Assignment
Leave the pictures out. Retype exactly the lines below from the one containing "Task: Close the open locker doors" through the one containing "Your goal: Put", and no others.

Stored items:

────────────────────────────────────────

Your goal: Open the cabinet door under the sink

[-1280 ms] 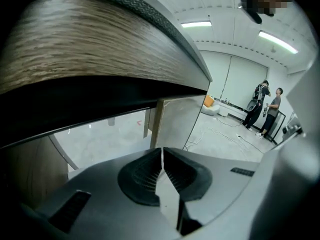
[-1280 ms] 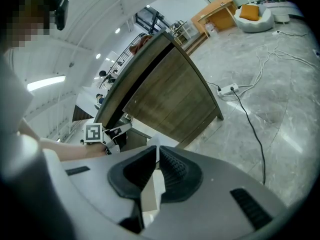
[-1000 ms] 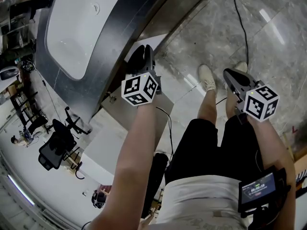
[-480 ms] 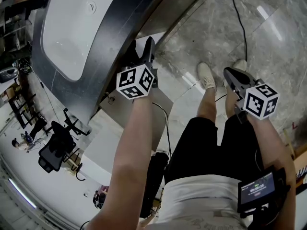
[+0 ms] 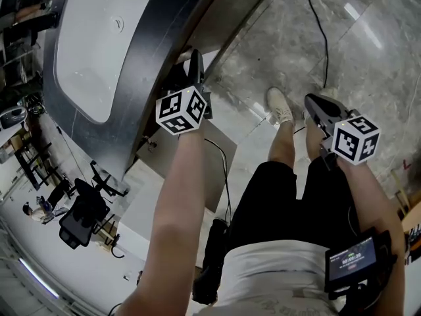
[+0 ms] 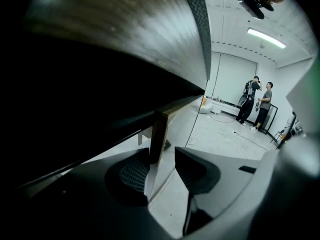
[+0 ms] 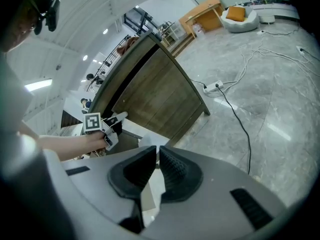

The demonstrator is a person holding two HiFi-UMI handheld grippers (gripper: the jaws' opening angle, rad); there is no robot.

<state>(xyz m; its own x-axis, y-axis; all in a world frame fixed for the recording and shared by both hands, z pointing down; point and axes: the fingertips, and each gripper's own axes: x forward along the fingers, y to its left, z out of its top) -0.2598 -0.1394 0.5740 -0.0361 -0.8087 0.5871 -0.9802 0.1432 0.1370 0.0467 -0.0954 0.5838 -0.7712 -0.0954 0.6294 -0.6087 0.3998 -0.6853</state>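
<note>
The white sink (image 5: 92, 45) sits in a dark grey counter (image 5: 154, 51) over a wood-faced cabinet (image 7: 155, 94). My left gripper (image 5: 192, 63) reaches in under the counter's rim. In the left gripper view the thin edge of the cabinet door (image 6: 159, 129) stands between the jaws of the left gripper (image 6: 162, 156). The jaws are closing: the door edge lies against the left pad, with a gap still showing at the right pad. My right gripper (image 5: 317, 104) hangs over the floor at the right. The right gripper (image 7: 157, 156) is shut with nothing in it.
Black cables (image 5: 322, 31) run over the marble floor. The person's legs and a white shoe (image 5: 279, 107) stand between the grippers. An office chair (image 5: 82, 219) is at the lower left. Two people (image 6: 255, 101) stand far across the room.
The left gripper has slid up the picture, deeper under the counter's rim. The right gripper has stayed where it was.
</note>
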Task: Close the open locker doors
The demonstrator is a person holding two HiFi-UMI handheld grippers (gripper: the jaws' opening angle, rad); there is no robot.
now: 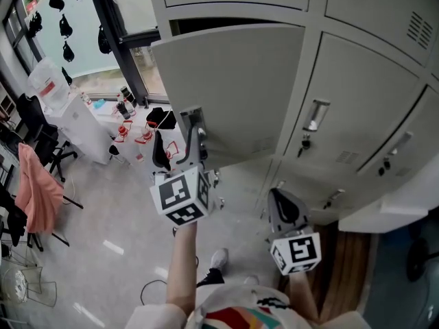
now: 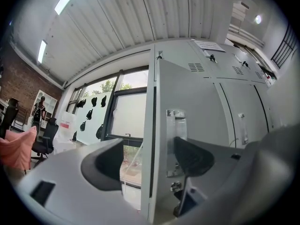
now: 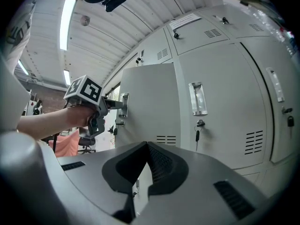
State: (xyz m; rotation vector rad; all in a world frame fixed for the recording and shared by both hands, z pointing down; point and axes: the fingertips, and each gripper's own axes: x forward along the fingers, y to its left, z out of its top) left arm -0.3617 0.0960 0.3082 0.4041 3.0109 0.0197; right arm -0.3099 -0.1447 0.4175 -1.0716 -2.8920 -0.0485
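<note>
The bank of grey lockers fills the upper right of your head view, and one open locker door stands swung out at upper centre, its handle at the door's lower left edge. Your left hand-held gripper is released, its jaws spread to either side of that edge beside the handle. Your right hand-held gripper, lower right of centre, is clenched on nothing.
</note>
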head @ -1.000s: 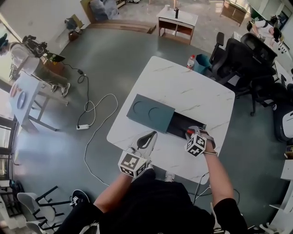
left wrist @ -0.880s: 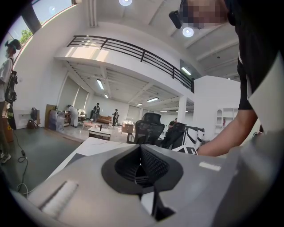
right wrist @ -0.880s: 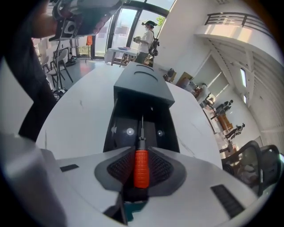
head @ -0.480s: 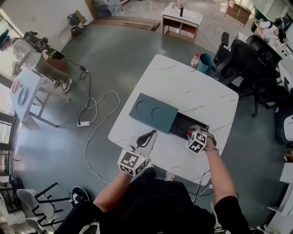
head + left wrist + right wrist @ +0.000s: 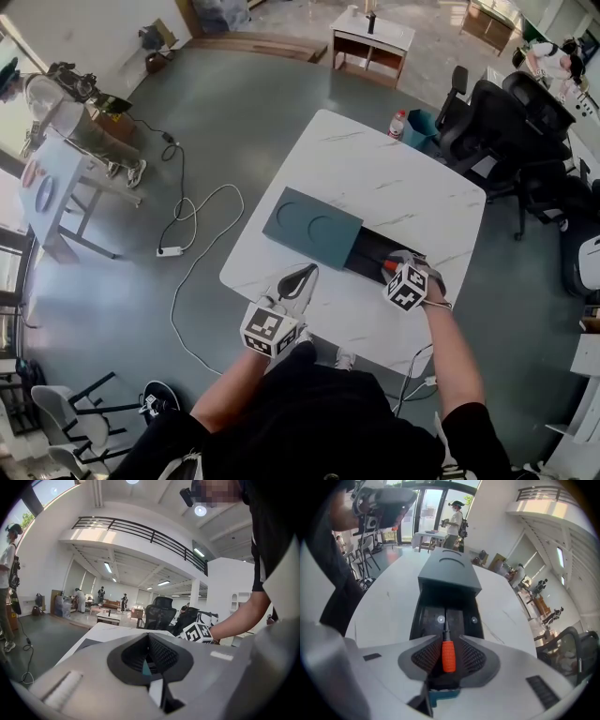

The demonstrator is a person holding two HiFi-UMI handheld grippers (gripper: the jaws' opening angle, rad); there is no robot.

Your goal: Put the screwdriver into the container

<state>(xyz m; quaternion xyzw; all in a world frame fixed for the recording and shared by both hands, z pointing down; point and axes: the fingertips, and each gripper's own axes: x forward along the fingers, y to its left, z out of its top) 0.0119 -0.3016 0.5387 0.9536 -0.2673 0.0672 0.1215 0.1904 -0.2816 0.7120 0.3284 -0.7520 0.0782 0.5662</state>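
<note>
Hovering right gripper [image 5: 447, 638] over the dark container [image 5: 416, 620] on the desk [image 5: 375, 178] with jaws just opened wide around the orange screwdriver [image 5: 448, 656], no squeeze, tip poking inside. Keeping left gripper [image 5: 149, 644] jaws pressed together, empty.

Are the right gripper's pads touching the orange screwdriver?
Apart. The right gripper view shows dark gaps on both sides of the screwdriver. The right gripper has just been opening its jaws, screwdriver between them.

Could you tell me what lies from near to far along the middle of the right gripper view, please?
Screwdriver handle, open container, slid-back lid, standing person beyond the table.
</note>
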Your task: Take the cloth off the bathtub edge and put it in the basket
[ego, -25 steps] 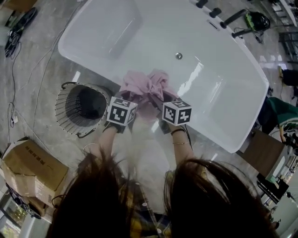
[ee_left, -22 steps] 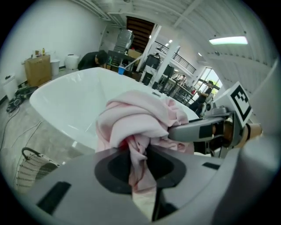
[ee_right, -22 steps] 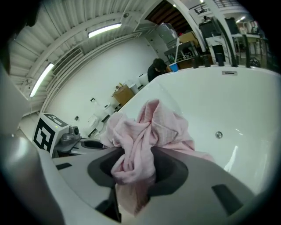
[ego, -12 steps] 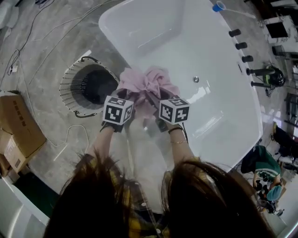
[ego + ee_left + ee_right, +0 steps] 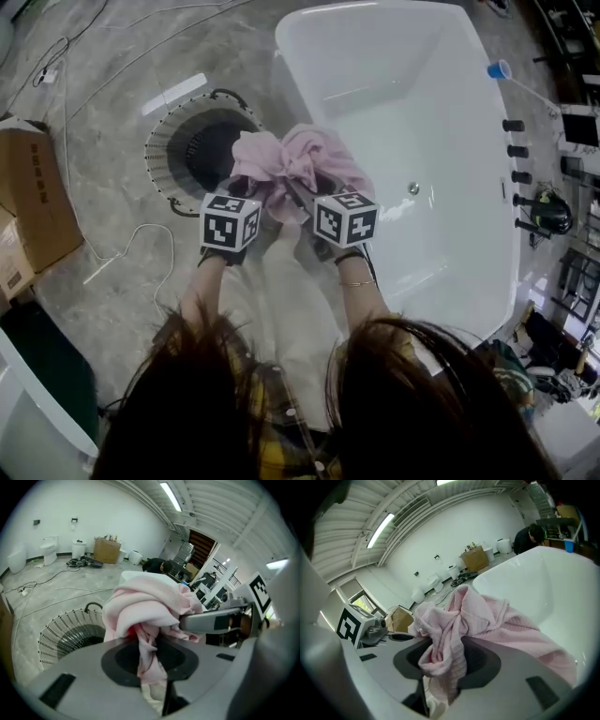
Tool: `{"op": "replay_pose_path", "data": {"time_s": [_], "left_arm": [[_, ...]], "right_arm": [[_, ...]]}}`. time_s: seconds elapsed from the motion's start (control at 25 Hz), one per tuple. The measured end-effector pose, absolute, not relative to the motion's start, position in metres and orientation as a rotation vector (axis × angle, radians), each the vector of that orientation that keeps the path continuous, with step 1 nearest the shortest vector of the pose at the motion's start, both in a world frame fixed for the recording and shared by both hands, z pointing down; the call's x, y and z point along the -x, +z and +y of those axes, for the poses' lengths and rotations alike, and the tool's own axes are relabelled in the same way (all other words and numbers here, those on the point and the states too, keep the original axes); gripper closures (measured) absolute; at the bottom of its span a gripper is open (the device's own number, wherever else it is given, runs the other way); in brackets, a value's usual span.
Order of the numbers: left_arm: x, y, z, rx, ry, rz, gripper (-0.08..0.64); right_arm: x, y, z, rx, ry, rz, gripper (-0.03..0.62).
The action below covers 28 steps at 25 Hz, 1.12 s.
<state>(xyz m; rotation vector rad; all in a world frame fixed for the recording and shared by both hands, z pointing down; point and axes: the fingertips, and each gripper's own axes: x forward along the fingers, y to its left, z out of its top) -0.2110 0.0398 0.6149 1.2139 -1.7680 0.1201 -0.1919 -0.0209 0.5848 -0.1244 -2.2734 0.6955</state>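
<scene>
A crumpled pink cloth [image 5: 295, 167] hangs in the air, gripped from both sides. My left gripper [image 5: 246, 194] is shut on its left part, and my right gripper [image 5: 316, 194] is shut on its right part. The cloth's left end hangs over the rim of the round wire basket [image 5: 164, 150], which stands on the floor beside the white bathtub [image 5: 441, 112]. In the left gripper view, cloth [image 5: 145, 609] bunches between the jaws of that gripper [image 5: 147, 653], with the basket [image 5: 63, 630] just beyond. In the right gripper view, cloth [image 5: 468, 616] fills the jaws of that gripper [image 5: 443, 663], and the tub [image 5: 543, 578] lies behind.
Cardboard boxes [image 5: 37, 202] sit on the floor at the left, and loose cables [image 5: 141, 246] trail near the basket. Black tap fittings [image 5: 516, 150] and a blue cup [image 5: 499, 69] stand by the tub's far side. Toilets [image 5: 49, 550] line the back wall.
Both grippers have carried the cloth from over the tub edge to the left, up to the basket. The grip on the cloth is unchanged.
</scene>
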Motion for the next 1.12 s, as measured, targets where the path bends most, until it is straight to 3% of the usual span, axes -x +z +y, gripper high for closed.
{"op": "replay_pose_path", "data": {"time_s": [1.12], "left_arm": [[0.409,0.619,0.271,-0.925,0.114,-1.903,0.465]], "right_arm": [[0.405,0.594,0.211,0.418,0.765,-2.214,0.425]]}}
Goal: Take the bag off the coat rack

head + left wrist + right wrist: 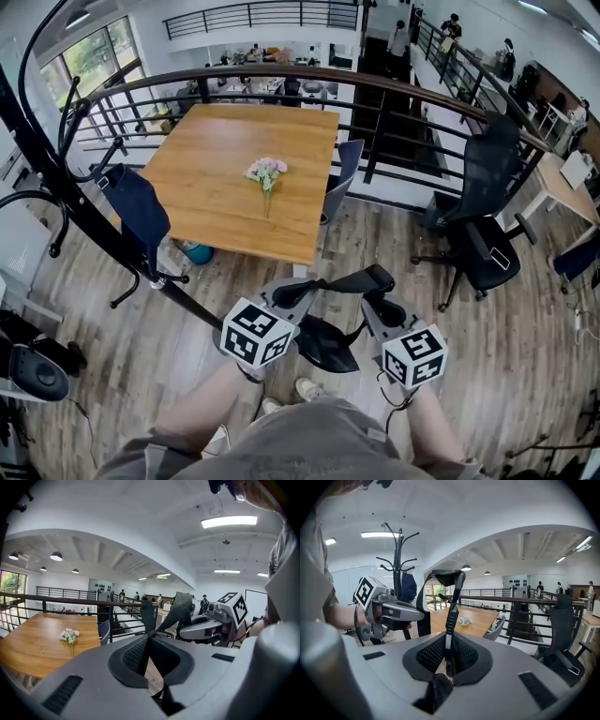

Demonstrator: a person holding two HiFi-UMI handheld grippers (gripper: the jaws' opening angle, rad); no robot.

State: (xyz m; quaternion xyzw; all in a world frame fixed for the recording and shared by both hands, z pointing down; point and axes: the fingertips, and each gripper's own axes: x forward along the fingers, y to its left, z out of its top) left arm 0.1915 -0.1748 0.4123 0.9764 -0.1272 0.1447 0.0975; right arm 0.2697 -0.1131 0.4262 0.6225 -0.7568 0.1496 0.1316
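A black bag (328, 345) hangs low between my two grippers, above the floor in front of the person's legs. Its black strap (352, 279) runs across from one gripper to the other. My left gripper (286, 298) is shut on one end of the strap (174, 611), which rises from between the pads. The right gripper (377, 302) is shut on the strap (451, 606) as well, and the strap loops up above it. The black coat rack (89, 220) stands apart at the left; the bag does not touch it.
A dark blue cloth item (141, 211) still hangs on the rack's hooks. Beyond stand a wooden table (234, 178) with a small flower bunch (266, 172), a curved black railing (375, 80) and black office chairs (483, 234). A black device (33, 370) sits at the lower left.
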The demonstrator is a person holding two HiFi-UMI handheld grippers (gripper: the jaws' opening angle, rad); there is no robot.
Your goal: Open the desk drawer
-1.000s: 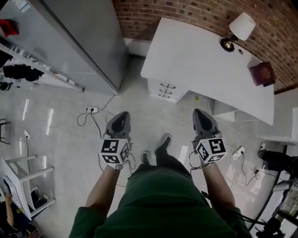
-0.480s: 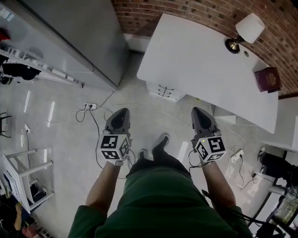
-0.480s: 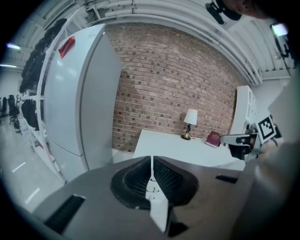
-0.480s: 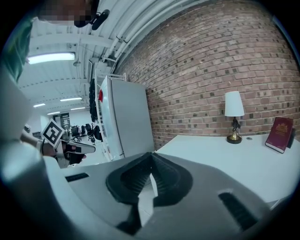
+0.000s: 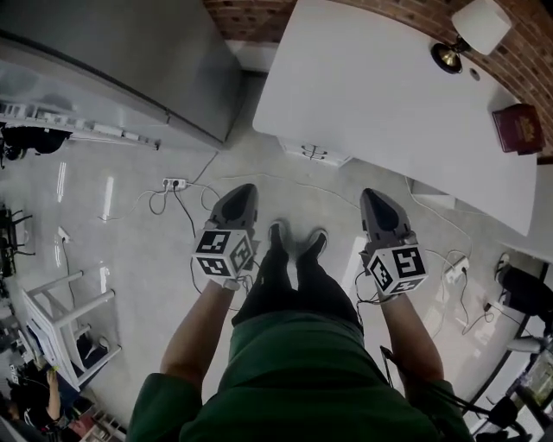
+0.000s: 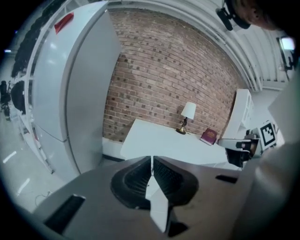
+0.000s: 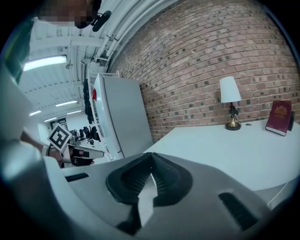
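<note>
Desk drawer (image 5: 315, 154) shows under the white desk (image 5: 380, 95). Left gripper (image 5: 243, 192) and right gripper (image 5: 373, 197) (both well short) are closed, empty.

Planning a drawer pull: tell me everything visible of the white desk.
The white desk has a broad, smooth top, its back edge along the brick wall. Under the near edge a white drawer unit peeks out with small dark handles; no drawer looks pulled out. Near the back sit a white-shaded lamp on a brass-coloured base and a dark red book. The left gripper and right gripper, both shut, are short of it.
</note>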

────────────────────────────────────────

Response area
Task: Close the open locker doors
The demonstrator is a person holding two HiFi-UMI handheld grippers (gripper: the jaws' opening angle, rad); there is no robot.
now: 
now: 
now: 
State: (xyz m; rotation vector rad; all in a world frame fixed for the recording and shared by both hands, z pointing down; point and axes: the fingertips, and each gripper's own axes: x forward along the fingers, y to its left, z out of its top) left arm -0.3617 0.0960 0.3082 0.4041 3.0109 0.0197; right arm -0.3099 -0.1447 0.4175 -1.0716 -2.8920 -0.0485
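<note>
The bank of grey lockers fills the upper right of your head view, and one open locker door stands swung out at upper centre, its handle at the door's lower left edge. Your left hand-held gripper is released, its jaws spread to either side of that edge beside the handle. Your right hand-held gripper, lower right of centre, is clenched on nothing.
</note>
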head @ -1.000s: 
left wrist @ -0.880s: 
right wrist @ -0.880s: 
head @ -0.480s: 
head + left wrist + right wrist @ +0.000s: 

The demonstrator is a person holding two HiFi-UMI handheld grippers (gripper: the jaws' opening angle, rad); there is no robot.

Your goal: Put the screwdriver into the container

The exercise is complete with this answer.